The duo build solid wooden clothes drying racks. "Its a good way for us to connect," Ramsdell said.

Debbie runs the business side and Simbo builds the racks in his Bristol basement. "I like talk to myself when I'm working by myself," Camara said.

The idea popped up when Simbo and his wife Lynn -- who met in Africa -- moved to Vermont and didn't want to install a clothes dryer. Mom Debbie was on a mission to find an eco-friendly drying rack like she had used for decades. "I just believe in drying your clothes this way; I've been doing it for 30 years," Ramsdell said.

But finding a big enough rack proved to be a challenge. "They had this wood out in the backyard, so I said Simbo, why don't you try to make one" Ramsdell said.

A perfect fit for Camara because of his background. "I was a carpenter before in Africa," he said.

"I just thought other people were in the same situation," Ramsdell said.

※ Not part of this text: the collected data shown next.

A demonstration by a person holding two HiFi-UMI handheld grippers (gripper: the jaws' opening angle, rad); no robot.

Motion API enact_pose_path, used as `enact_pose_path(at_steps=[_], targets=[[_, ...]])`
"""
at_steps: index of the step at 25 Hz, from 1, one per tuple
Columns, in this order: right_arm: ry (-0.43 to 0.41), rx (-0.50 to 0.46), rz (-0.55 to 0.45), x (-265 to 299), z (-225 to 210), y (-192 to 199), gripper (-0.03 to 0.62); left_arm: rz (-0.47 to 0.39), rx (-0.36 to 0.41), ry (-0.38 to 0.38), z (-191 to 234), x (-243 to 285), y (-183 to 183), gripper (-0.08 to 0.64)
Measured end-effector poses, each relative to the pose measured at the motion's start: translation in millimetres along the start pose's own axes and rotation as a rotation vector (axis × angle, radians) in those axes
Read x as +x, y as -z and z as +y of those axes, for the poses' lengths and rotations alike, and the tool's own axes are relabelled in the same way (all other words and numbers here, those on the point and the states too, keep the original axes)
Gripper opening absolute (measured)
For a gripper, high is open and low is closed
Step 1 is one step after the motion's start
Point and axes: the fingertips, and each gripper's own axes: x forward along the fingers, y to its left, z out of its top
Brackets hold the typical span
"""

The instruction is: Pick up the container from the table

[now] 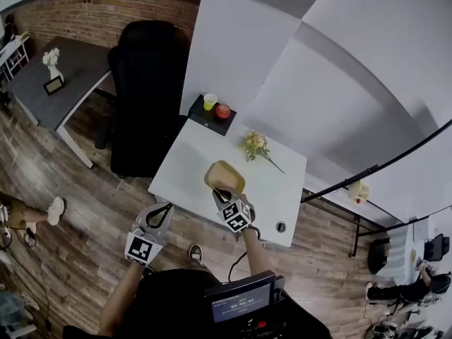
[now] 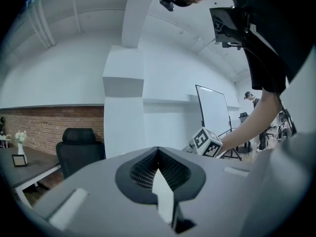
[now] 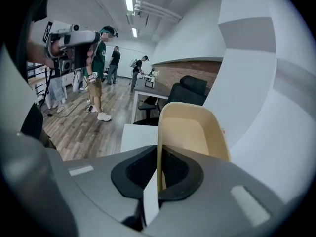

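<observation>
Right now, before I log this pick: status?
Right tool shut on container rim. Container held above table. Left tool shut, empty. Nothing in the way.

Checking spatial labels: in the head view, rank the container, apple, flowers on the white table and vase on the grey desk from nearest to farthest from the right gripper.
1. container, clamped by the right gripper.
2. flowers, farther along the white table.
3. apple, on the black shelf beyond.
4. vase, far left, on the grey desk.
</observation>
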Motion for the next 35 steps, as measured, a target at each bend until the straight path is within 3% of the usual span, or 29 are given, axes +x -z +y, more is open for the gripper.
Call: enact_pose_path(at_steps=[20,30,35], targets=[[0.072,0.116,-0.420,-74,52,-160,0.021,-0.075,0.032,-0.009,42,-26,-14,-0.006],[0.133,0.180,-0.584,-126,52,-184,0.015,-0.072,0.034,0.029,30,-15,-21,-0.006],[0.153,0.245,-0.608,-144,46,-189,0.015,-0.069,0.028,0.051,24,-8,-32,-0.006]])
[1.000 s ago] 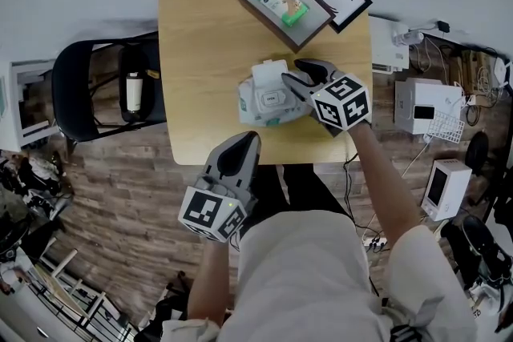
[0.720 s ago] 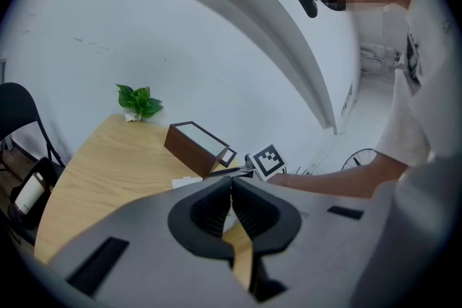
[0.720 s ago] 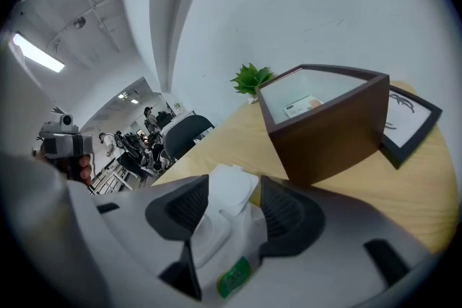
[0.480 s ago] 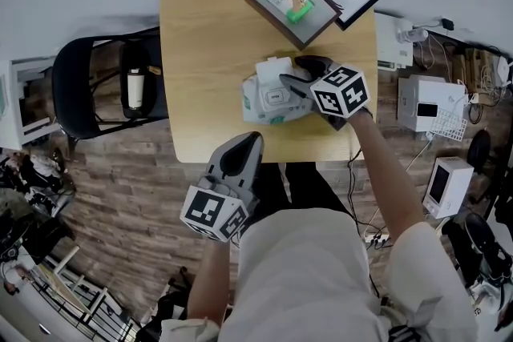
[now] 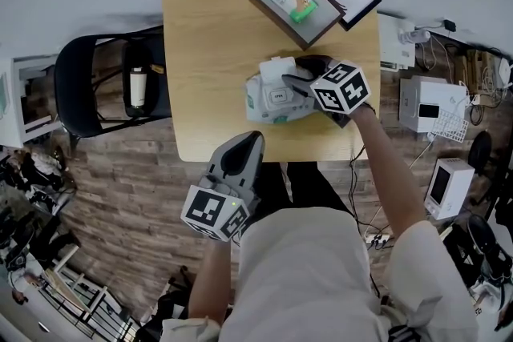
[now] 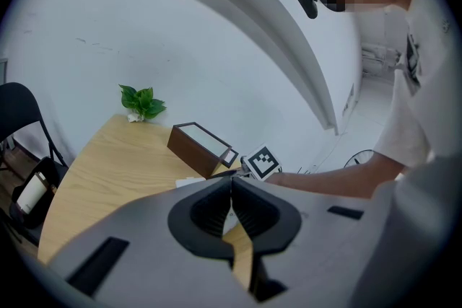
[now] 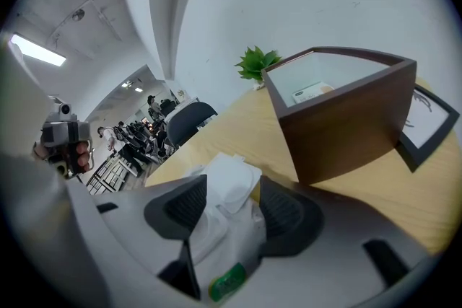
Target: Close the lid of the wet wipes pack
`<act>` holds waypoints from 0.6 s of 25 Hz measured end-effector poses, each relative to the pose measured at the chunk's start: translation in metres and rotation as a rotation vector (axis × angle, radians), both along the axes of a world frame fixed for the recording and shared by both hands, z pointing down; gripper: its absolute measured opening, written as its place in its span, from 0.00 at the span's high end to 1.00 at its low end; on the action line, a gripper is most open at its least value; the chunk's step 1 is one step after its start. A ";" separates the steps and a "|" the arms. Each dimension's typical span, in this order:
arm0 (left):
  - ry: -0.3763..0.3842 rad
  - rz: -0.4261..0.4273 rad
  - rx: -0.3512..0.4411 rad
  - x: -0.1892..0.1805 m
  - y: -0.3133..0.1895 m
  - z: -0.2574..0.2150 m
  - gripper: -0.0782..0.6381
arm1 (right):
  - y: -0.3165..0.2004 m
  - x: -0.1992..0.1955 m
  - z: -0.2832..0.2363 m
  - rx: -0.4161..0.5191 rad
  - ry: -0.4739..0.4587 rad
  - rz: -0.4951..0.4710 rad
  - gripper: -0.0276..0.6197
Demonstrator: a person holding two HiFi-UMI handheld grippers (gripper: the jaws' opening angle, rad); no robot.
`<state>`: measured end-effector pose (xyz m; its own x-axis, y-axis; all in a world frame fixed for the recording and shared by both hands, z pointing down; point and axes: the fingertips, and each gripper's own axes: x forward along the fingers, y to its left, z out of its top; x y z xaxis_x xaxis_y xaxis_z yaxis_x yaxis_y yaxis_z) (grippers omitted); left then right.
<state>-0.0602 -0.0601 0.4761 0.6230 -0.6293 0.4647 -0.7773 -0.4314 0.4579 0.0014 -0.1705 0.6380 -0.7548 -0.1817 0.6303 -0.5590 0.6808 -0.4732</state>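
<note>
Poised with the right claw (image 5: 296, 81) spread either side of the open lid (image 7: 229, 182) of the wet wipes pack (image 5: 268, 102), right of centre on the surface (image 5: 207, 52), seemingly to press it shut, left claw (image 5: 240, 157) pressed together and parked idle off the near edge.

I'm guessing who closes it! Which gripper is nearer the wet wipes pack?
Right. The right gripper is over the wet wipes pack, jaws apart around its raised lid. The left gripper hangs shut by the table's near edge, away from it.
</note>
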 end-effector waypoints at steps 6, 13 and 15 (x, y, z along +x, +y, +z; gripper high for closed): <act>-0.003 -0.012 0.004 -0.001 0.000 -0.001 0.88 | -0.001 0.000 -0.002 0.028 0.009 -0.011 0.61; -0.004 -0.018 0.018 -0.001 0.001 -0.007 0.88 | 0.001 -0.001 -0.012 0.053 0.004 -0.026 0.61; -0.003 -0.018 0.023 0.000 0.001 -0.009 0.88 | 0.001 -0.002 -0.016 0.059 0.000 -0.029 0.61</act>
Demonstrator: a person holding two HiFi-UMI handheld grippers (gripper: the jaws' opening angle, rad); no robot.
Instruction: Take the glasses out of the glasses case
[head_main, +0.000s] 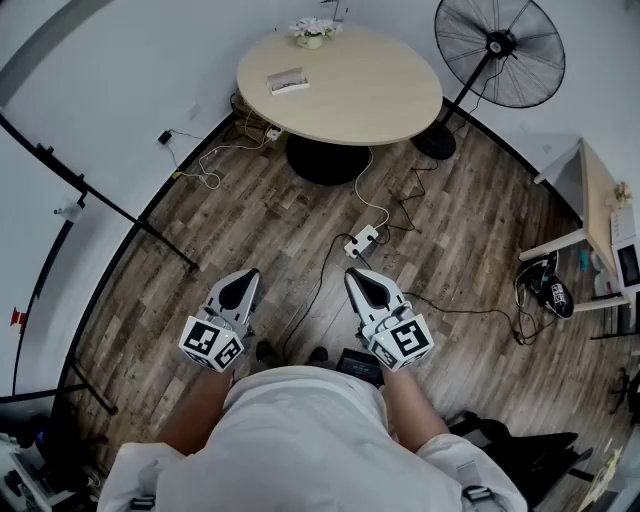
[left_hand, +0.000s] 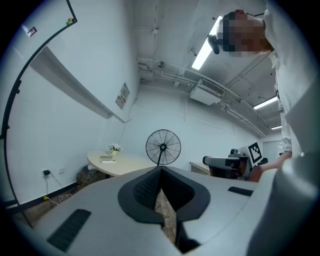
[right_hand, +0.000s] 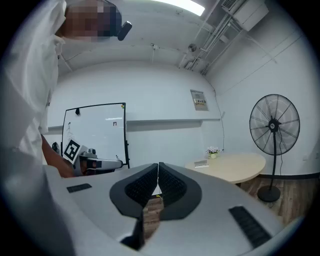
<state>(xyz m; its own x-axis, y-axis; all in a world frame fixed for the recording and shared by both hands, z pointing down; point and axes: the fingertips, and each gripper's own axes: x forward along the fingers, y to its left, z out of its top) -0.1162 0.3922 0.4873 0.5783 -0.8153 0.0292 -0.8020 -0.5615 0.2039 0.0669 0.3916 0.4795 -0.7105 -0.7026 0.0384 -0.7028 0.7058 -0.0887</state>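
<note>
The glasses case (head_main: 287, 81) lies shut on the round wooden table (head_main: 370, 100) at the far side of the room; no glasses show. It appears small in the left gripper view (left_hand: 106, 159) and in the right gripper view (right_hand: 201, 163). My left gripper (head_main: 243, 276) and right gripper (head_main: 357, 275) are held close to my body over the floor, far from the table. Both are shut with nothing between the jaws, as the left gripper (left_hand: 160, 170) and right gripper (right_hand: 158, 165) also show up close.
A small flower pot (head_main: 312, 33) stands at the table's far edge. A big standing fan (head_main: 500, 50) is right of the table. A power strip (head_main: 362, 240) and cables lie on the wooden floor ahead. A desk (head_main: 590, 200) stands at the right, a whiteboard (right_hand: 95, 130) behind.
</note>
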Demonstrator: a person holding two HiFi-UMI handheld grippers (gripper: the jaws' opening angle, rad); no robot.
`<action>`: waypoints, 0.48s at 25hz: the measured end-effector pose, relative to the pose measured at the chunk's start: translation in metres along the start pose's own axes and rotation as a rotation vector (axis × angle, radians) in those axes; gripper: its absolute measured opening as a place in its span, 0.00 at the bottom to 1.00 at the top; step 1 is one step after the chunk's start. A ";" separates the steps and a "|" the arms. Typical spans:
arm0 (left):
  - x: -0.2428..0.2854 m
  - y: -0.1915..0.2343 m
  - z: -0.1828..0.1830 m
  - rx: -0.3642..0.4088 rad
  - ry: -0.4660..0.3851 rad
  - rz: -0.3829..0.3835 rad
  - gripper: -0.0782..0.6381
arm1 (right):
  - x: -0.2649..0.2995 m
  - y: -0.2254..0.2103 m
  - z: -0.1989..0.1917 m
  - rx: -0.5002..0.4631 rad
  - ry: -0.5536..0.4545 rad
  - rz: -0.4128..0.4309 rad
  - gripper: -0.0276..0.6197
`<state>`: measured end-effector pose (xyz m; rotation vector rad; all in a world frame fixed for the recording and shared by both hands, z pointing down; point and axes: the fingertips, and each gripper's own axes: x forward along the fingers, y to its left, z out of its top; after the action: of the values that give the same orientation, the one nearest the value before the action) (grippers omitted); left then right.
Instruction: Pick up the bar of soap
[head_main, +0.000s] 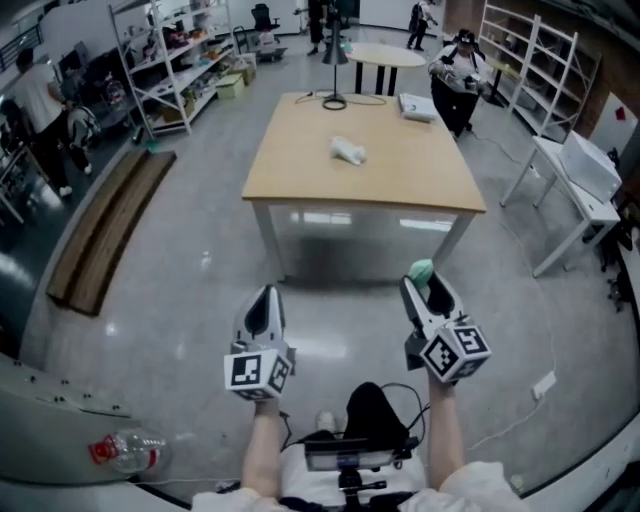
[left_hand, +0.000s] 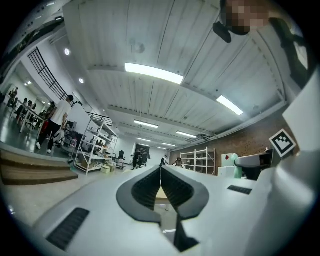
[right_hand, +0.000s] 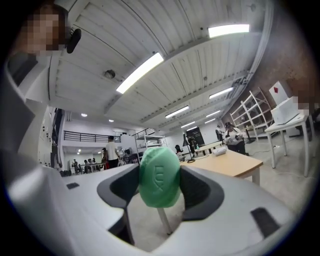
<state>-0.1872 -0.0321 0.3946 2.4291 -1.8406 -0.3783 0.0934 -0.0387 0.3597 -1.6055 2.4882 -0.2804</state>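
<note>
on the left, well short of the table (head_main: 300, 160), left gripper (head_main: 265, 297) with jaws pressed together on nothing. to its right, equally short of the table, right gripper (head_main: 426, 283) clamped on the green bar of soap (right_hand: 159, 176), pinched across its narrow width, long axis upright between the pads. soap well clear of the table top, so pickup seemingly done; likely just a firm hold needed.

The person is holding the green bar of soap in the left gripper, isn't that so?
Not quite: the green bar of soap is clamped in the right gripper, not the left, as the right gripper view shows.
</note>
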 end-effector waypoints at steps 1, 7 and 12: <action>-0.008 -0.004 0.002 -0.004 -0.005 -0.003 0.13 | -0.011 0.005 0.000 0.001 -0.007 -0.001 0.45; -0.052 -0.051 0.015 0.015 -0.026 -0.060 0.13 | -0.073 0.022 0.021 -0.007 -0.073 -0.006 0.45; -0.114 -0.090 0.022 0.042 -0.036 -0.072 0.13 | -0.141 0.035 0.022 -0.001 -0.097 -0.003 0.45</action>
<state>-0.1368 0.1041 0.3721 2.5381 -1.7964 -0.3943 0.1251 0.1024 0.3347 -1.5844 2.4138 -0.1970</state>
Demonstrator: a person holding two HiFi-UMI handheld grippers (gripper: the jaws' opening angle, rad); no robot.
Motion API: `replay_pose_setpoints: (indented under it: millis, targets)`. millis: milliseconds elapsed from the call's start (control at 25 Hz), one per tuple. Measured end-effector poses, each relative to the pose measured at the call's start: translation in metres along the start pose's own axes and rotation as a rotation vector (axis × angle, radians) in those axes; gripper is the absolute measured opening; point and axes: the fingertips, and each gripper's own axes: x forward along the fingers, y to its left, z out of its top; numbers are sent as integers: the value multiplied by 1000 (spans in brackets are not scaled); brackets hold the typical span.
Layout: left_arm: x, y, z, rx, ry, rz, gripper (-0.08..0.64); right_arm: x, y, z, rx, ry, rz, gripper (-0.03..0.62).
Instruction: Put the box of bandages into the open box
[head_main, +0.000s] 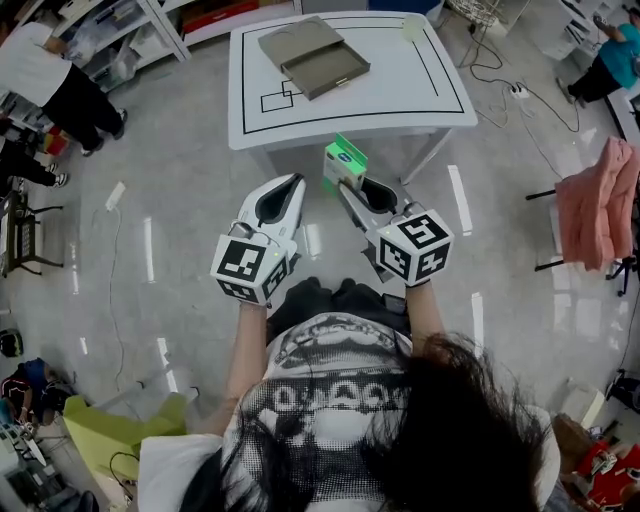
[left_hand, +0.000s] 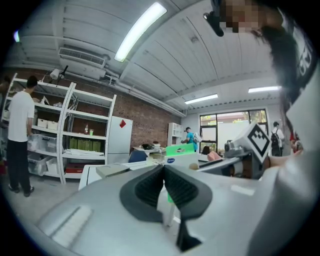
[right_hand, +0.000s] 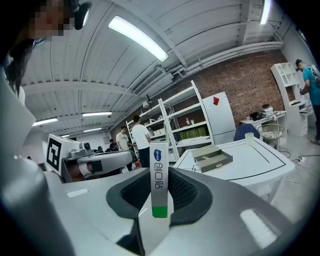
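Item: box of bandages (right_hand: 158, 172), a flat green-and-white carton.
Where kept: in the air above the floor (head_main: 180, 200), just short of the near edge of the counter (head_main: 400, 85); not yet in or over its destination.
Right tool (head_main: 350, 185): clamped on the box of bandages, pads on its two broad faces, jaws apart only by the carton's thickness.
Carton's set: on edge, long axis upright between the pads, narrow face toward the tool's own camera (green band at the bottom).
Left tool (left_hand: 163, 172): jaws closed together with nothing between them; just beside the right tool, idle.
Destination: open box (head_main: 325, 68), grey, its tray drawn out from a flat cover, lying aslant on the far part of the counter, left of its middle; the tray looks bare.
Governing relation: the open box lies ahead of the carrying tool and well apart from it, across the counter's near half. The right tool aims a little left of it, so from that tool's camera the tray sits right of the carton.
Nearer hand: reach looks about equal, but the right holds the load.
Next move, as judged: carry forward over the counter, swing slightly right, and tip the carton flat so that a broad face meets the tray's bottom.
Risk, as judged: an upright carton could catch the tray's wall or topple.
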Motion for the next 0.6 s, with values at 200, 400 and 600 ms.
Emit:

The pine end pieces and birch dowels get milled in East Middlebury. The large racks cost $150 and the medium-sized ones are $125. "It's fun -- you take them out, hang them up; when you use the dryer you have to take them out and fold them right away with this; you leave them on the rack until you want to wear them again," Ramsdell said.

Reporter Gina Bullard: What do you like better, playing your drums and dancing or building drying racks?

Simbo Camara: I like them both -- it's my life.

A perfect pairing for a family business that's Made in Vermont.